On the other hand, crowds packed the inside of Derek Eller Gallery, which was lit like a rave thanks to Austin Martin White’s large-scale glow-in-the-dark fabric paintings that reference colonialism (he says his paintings are about “partying at the end of history”). His father, James Martin White, and brother, Kaiman White, were there to support him.
“I think it’s good exposure,” Kaiman observed of the Gallery Night event. “You can walk around and see multiple galleries and see multiple shows. I’m using an app for it.”
It was a challenge to see multiple galleries within the art crawl’s two-hour window (apparently Berlin’s gallery nights go for four hours or longer).
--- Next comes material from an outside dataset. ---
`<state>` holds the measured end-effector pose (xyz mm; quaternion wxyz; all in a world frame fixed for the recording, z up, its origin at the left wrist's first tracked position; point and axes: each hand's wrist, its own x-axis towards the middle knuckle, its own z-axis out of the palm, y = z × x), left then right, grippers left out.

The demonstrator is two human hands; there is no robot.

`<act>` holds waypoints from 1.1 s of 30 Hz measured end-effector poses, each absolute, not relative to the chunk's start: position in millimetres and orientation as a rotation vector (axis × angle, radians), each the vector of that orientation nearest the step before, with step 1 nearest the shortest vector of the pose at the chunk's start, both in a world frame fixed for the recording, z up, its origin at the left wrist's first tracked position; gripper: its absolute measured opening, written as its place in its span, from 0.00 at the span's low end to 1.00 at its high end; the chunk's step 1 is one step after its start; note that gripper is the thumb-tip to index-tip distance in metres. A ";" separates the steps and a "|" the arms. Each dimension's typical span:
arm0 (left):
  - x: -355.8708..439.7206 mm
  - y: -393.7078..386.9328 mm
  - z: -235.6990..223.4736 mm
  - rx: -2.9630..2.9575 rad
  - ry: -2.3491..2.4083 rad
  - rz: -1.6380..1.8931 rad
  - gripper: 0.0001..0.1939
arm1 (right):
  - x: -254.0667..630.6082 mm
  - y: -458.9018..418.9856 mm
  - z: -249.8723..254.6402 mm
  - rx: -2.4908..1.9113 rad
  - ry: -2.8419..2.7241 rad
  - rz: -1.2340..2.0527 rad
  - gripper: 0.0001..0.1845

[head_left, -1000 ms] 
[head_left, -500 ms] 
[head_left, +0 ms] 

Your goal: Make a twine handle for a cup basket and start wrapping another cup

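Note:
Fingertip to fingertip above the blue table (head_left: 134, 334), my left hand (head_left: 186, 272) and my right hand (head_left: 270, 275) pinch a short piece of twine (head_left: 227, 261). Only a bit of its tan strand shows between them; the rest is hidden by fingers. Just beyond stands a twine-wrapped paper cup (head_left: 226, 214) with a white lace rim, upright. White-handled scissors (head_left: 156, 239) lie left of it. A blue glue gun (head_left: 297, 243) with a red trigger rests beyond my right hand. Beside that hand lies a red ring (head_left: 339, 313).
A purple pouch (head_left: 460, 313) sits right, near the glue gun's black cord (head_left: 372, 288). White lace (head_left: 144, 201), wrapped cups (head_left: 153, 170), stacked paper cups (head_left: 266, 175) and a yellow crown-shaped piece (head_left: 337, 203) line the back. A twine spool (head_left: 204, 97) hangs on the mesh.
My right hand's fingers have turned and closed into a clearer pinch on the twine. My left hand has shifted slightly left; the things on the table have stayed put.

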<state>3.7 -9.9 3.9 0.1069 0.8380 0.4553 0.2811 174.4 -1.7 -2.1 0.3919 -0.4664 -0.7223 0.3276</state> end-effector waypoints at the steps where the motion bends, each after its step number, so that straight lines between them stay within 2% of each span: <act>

By 8pm, Henry Street’s oldest gallery, 56 Henry, had closed, but ATM Gallery and Long Story Short still had plenty of stragglers thanks to Dreamers Coffee House’s inexplicably late-night hours — the coffee shop is expected to sell alcohol soon. Both galleries share the same owner, though ATM shows more established names while the latter likes to give artists their first New York show, Long Story Short’s Harry Walker explained. He had been entertaining visitors for several hours and was about to lead an after-party dinner for the opening.
“This time of year is when it all picks up again,” Walker said. “People want to see art and they want to get a drink after.”
Sounds like a good idea.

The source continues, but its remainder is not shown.